Une activité physique régulière est bénéfique pour la santé… mais lorsqu’elle devient trop intense, trop longue et surtout mal encadrée, elle peut perturber certains équilibres physiologiques. L’un des effets peu connus et sous estimé du sport de haute intensité concerne l’intestin : une pratique extrême peut altérer la perméabilité de sa paroi, avec des conséquences parfois délétères sur la santé et le confort quotidien…
Comprendre le rôle de la barrière intestinale
L’intestin n’est pas “juste” un organe digestif : il constitue aussi une frontière immunologique.
Un épithélium intestinal cohésif en première ligne de défense
La paroi intestinale est tapissée d’un épithélium intestinal cohésif : une couche unique de cellules étroitement liées entre elles, qui forme une barrière sélective. Cette structure permet d’absorber les nutriments essentiels, mais aussi d’empêcher le passage de substances nocives vers le sang, bactéries et toxines notamment. La perméabilité intestinale représente donc un enjeu de santé majeur.
Les jonctions serrées : gardiennes de l’étanchéité
Ces cellules épithéliales sont reliées entre elles par des structures spécialisées appelées jonctions serrées dont le rôle est de réguler finement la perméabilité de la barrière intestinale.
Lorsque ces jonctions sont altérées, par un stress, une inflammation ou un manque d’oxygène, elles deviennent plus « lâches », et laissent passer des éléments indésirables. On parle alors d’hyperperméabilité intestinale.
L’impact de l’exercice trop intense sur l’intestin
Le sport intense a un impact direct sur nos intestins.
La redistribution hémodynamique : la sphère digestive moins irriguée
Pendant un effort intense, l’organisme privilégie l’apport sanguin aux muscles actifs et au cerveau : on parle de redistribution hémodynamique. Le sang est redirigé vers les zones à forte demande énergétique, au détriment des organes digestifs. L’intestin se retrouve temporairement moins irrigué…
Ischémie transitoire : un manque d’oxygène délétère
Cette baisse de circulation provoque un manque temporaire d’oxygène au niveau de la muqueuse intestinale : une ischémie transitoire. Or, les cellules épithéliales sont très sensibles à l’hypoxie :
- elles se détériorent rapidement
- les jonctions serrées se disloquent
- la barrière devient perméable…
La reprise du flux sanguin peut de plus générer un “stress de reperfusion » aggravant l’inflammation locale.
Conséquences cliniques : un intestin qui “fuit”
Lorsque l’intestin devient perméable, des molécules normalement exclues infiltrent la circulation sanguine. Ce phénomène peut entraîner des symptômes digestifs :
- ballonnements ;
- diarrhées ;
- douleurs…
Mais aussi des troubles d’ordre général :
- fatigue inexpliquée ;
- baisse de performance ;
- réactions inflammatoires ;
- hypersensibilités alimentaires.
Certains sportifs développent également un terrain propice aux infections à répétition.

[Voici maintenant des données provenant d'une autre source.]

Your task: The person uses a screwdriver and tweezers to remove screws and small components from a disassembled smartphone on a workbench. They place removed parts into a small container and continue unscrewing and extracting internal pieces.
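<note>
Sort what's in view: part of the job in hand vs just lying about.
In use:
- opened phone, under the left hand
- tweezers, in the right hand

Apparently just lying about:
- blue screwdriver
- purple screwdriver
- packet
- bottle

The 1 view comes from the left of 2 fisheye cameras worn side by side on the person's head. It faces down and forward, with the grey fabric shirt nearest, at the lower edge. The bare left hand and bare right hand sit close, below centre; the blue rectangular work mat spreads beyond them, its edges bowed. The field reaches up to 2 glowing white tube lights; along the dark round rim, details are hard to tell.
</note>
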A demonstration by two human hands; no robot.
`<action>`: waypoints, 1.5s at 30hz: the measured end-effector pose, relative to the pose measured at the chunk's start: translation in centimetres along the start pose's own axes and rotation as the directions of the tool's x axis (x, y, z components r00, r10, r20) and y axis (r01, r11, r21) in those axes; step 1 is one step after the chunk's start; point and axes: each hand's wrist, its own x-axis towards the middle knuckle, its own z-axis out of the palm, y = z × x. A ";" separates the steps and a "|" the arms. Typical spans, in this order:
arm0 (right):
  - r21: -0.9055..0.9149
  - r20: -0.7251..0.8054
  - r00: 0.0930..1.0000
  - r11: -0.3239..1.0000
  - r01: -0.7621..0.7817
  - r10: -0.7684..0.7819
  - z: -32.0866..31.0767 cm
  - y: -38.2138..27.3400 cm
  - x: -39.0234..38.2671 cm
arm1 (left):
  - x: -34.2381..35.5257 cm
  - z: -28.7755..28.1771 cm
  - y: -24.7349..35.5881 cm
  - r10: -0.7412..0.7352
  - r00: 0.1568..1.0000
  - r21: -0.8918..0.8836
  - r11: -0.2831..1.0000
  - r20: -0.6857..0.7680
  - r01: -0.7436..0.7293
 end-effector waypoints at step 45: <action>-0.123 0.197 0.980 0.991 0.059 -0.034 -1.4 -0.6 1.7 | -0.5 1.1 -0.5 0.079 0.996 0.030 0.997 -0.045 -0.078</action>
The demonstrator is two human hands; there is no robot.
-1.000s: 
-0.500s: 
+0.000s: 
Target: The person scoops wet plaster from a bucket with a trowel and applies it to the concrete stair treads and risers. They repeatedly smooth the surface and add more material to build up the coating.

Quels sportifs sont concernés ?
Les adeptes de sport d’endurance – marathon, triathlon, trail, utratrail, cyclisme longue distance – sont les plus concernés, en particulier lors d’épreuves prolongées, et notamment en conditions chaudes ou humides.
La déshydratation, le stress oxydatif, une stratégie nutritionnelle inadaptée ou une mauvaise récupération accentuent les risques. Un intestin déjà fragilisé par des troubles digestifs préexistants ou un microbiote déséquilibré y sera aussi plus vulnérable.
Prévention : prendre soin de sa barrière intestinale
La prévention des risques passe par une attention particulière aux conditions de maintien de l’intégrité de la barrière intestinale.
Hydratation, nutrition et récupération
Préserver l’intégrité de la paroi intestinale passe en premier lieu par une hydratation régulière, une nutrition adaptée, une limitation du stress oxydatif par un bon dosage de l’effort et un sommeil réparateur.
Soigner son microbiote intestinal
Un microbiote intestinal sain contribue directement à la cohésion de l’épithélium. Certains probiotiques contribuent à renforcer la barrière intestinale et à moduler positivement la réponse immunitaire locale.
L’intestin est un organe discret, mais central dans la santé et la performance du sportif. Une pratique mal dosée ou inadaptée peut compromettre la barrière intestinale, entraînant des symptômes qui altèrent la qualité de vie et imposent d’aménager sa pratique. Comprendre les mécanismes de perméabilité intestinale et les prendre en compte dans la stratégie d’entraînement et de nutrition est nécessaire pour la performance comme pour la santé et le bien-être à long terme.